**WHAT IS REQUIRED**:
Retype the listing exactly, minus its pictures.

**COLLECTED DATA**:
• • • • • • •

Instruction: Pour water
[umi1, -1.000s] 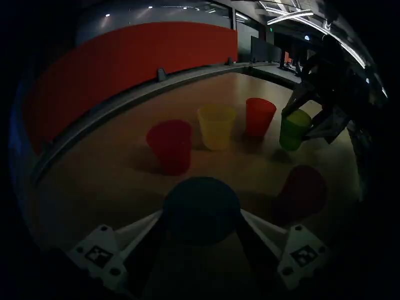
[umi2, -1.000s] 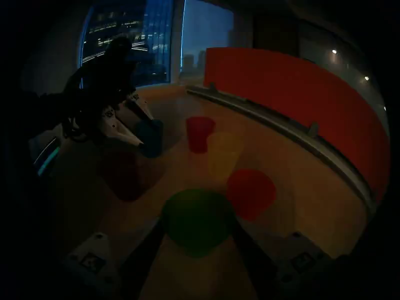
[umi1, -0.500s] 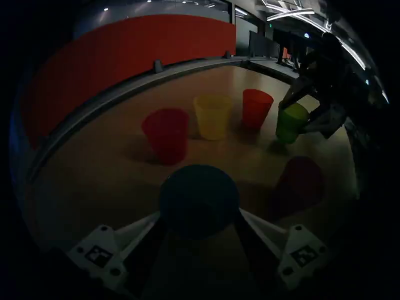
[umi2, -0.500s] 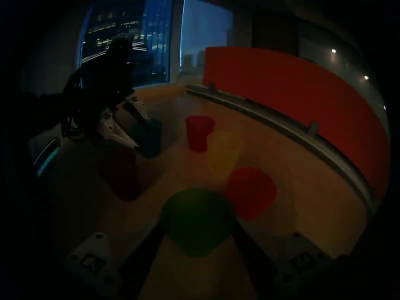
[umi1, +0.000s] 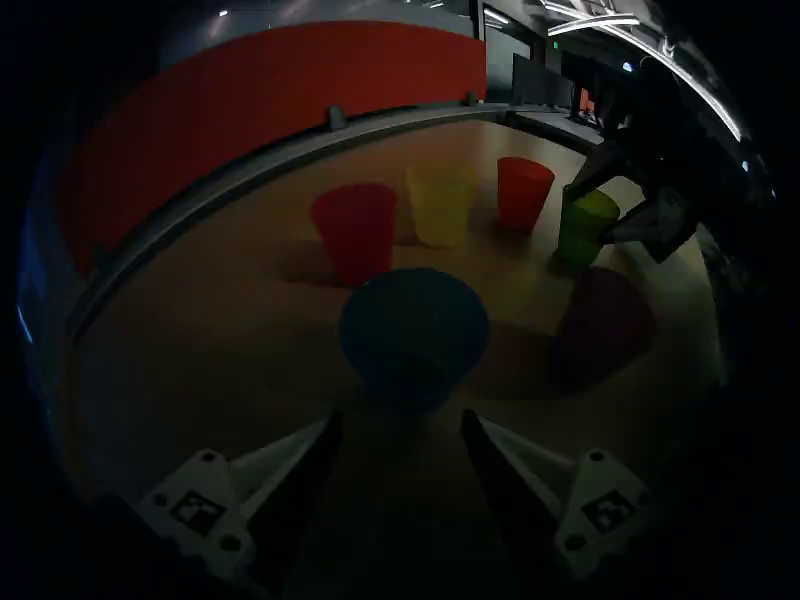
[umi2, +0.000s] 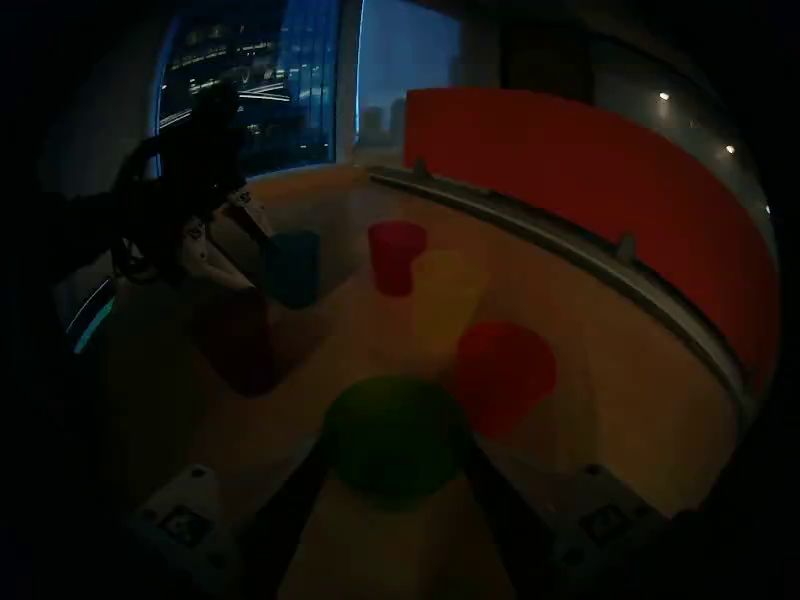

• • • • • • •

**REPLY**:
Instruction: Pour water
[umi1, -1.000s] 
[umi2, -1.000s] 
[umi1, -0.500s] 
[umi2, -0.500s] 
[umi1, +0.000s] 
[umi2, +0.000s] 

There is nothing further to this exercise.